The synthetic data will be saved in the directory specified in the environment variable 
`datasets_dir`, which by default is a folder called `datasets` located under the attachment style 
project root directory.

**Note:** Make sure to provide a valid OpenAI key in the environment variable 
`open_ai_api_key` and a valid anthropic key in the environment variable `anthropic_api_key` so 
that the chats can be played using both models.

## Embedding exchanges

After generating synthetic data, use the command below to update the CSV files with OpenAI 
embeddings for both answers and questions generated by the agents.
```
make embed_answers
```

We use the `text-embedding-3-small` OpenAI embedding model.

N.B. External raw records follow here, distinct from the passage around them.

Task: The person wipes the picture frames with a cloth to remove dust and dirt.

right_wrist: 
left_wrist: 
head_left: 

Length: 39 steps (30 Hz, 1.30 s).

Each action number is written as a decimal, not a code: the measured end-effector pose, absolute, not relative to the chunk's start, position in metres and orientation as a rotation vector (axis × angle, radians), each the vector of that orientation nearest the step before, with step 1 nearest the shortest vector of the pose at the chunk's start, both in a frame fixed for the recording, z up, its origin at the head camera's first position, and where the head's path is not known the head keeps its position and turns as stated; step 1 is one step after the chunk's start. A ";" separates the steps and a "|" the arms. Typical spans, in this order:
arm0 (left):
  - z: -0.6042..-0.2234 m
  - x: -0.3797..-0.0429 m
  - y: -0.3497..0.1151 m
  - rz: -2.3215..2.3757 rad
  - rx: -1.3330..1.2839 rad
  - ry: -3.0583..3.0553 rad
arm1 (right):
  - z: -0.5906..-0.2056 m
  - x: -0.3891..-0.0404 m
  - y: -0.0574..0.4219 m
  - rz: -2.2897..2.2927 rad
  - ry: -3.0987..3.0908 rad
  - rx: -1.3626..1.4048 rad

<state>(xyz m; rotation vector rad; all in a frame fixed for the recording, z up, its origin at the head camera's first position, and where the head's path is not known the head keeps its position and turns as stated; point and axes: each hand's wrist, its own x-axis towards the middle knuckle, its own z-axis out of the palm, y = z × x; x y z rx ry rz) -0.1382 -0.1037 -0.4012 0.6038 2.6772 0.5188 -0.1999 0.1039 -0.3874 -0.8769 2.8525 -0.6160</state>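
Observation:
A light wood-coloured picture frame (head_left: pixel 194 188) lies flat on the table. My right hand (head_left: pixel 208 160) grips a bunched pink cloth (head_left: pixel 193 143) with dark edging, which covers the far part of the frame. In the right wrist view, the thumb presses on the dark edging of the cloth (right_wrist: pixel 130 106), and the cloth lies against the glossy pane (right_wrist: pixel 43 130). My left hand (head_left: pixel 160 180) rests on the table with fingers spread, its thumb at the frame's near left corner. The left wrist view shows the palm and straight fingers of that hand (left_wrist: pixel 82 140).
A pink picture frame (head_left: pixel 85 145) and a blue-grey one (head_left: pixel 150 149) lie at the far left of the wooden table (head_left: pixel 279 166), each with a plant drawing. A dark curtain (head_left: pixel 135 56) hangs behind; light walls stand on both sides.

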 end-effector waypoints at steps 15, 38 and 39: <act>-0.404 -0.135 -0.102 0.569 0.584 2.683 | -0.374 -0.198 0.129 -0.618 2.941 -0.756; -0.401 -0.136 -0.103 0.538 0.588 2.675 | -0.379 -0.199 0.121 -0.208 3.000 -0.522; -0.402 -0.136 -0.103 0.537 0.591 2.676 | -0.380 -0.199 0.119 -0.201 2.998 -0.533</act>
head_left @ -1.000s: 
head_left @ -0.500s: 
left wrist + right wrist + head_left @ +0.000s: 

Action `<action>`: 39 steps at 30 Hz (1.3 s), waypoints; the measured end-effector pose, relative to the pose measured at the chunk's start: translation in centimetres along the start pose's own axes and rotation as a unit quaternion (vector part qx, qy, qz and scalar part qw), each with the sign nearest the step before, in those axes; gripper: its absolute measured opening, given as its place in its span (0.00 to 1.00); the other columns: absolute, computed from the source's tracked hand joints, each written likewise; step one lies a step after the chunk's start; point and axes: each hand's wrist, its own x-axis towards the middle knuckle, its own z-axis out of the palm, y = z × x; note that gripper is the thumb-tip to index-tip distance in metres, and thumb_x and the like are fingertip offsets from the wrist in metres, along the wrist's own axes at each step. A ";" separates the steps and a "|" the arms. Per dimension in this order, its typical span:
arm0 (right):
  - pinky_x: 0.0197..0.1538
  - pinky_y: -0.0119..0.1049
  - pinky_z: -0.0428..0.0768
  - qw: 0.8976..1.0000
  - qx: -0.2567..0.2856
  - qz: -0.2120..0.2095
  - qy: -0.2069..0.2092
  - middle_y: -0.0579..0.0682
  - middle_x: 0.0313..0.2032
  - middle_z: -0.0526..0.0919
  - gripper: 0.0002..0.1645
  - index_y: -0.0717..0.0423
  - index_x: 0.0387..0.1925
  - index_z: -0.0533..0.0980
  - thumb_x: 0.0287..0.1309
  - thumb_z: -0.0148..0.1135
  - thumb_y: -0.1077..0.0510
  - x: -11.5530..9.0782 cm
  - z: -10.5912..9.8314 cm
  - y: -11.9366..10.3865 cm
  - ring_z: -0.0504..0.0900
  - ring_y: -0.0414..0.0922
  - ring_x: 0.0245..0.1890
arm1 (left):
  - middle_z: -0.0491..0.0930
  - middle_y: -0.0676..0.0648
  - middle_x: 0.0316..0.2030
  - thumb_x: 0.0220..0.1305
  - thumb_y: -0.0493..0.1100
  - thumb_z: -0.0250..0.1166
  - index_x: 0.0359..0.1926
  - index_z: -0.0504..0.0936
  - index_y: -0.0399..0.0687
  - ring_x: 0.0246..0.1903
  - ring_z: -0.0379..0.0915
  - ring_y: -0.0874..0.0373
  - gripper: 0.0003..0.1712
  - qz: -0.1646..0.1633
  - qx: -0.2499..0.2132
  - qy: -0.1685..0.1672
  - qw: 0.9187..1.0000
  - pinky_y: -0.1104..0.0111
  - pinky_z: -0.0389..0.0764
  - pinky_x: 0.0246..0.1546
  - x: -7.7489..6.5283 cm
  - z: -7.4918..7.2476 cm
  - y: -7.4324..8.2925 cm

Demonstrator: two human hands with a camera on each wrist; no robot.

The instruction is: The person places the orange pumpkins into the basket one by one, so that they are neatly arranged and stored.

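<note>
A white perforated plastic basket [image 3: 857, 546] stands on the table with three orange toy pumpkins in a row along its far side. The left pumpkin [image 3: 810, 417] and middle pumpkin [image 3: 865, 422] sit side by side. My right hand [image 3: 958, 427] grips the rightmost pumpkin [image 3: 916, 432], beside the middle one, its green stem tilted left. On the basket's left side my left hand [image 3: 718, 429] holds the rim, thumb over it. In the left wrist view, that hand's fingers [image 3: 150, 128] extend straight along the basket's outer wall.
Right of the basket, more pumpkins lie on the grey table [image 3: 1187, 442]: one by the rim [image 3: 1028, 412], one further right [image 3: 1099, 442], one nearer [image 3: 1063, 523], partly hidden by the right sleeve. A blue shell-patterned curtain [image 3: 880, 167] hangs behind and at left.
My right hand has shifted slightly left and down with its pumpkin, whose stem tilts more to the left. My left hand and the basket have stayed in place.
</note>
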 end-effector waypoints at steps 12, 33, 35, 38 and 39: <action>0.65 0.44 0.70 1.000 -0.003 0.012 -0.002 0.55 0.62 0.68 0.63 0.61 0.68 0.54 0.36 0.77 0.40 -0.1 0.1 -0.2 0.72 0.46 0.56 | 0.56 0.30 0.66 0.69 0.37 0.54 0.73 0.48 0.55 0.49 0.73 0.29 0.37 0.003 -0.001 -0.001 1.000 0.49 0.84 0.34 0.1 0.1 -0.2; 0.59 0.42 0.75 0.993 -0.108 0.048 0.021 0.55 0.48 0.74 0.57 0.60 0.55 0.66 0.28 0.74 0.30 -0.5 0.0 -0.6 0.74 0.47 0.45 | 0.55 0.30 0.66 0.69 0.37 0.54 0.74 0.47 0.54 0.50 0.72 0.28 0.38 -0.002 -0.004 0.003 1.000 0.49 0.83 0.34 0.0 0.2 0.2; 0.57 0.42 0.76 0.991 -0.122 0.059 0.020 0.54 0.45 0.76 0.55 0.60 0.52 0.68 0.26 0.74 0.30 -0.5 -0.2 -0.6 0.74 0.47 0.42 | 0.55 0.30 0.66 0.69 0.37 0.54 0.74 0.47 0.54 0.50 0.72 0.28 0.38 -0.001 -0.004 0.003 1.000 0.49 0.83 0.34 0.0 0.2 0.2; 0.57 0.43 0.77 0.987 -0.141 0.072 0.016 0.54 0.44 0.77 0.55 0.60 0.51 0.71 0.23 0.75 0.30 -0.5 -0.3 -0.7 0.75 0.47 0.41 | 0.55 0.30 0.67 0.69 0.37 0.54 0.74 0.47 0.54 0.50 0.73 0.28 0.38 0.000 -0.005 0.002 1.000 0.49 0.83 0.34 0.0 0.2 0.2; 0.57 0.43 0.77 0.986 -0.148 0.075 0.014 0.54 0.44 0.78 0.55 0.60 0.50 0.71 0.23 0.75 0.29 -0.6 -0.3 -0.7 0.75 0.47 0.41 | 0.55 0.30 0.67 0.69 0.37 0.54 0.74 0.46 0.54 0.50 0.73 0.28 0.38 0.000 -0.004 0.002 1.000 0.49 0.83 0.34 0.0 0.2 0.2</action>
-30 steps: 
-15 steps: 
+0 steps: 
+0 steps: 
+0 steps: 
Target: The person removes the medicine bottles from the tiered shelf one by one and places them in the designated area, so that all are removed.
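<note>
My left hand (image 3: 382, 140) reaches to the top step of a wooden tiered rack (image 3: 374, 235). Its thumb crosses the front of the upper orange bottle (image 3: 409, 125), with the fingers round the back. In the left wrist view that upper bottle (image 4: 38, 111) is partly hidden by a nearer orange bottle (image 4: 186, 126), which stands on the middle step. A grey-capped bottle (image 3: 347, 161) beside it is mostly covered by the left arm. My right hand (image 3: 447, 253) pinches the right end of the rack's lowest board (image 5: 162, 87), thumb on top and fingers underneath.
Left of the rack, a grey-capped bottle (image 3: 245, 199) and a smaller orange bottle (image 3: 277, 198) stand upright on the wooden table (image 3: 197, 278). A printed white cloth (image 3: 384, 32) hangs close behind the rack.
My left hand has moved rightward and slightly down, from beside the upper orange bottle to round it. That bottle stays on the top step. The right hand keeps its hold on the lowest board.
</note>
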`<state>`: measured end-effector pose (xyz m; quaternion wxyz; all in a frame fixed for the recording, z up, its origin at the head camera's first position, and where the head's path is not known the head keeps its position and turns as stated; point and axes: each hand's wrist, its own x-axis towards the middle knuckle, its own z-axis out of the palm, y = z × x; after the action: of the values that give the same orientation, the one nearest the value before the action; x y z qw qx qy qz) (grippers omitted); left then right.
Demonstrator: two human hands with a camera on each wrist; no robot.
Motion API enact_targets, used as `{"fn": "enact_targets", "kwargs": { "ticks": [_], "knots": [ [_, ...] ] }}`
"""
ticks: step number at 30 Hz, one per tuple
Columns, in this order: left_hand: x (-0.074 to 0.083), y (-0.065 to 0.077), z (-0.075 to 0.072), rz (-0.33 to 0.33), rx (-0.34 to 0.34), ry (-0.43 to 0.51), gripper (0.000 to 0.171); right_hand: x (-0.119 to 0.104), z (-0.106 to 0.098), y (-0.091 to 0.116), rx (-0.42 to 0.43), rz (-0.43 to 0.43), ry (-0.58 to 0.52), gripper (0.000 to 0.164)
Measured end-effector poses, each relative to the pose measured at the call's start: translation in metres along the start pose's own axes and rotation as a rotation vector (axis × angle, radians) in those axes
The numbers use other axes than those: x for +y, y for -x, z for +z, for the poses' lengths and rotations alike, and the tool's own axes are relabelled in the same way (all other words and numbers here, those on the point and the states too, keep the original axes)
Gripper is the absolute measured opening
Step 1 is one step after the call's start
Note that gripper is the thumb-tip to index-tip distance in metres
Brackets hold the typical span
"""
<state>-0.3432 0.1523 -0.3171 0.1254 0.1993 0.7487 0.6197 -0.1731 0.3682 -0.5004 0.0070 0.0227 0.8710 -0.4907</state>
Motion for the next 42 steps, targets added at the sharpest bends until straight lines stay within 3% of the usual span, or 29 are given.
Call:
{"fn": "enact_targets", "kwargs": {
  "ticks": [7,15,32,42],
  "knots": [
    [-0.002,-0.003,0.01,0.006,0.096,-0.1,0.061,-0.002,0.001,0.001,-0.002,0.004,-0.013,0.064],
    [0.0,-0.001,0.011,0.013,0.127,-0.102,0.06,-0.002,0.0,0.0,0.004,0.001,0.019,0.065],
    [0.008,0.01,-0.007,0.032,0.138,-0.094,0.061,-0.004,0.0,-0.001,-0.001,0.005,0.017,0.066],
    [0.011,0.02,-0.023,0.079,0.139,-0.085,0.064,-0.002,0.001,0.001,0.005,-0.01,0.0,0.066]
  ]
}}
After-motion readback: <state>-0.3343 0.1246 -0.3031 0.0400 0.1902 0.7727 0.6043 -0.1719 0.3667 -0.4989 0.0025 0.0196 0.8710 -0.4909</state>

**Note:** We already provide GPT4 and Claude-3 Opus synthetic data in the `datasets` folder. They 
already contain these embeddings. One only needs to execute the command in this section if they 
are generating synthetic data from scratch.

## Reproducing the results of the paper
We provide GPT-4 and Claude 3 Opus synthetic datasets. Paste the human dataset file and the full 
assessment summary of the labeled data file under the `datasets` folder and execute 
`attachment_style/notebook/experiments_for_paper.ipynb`.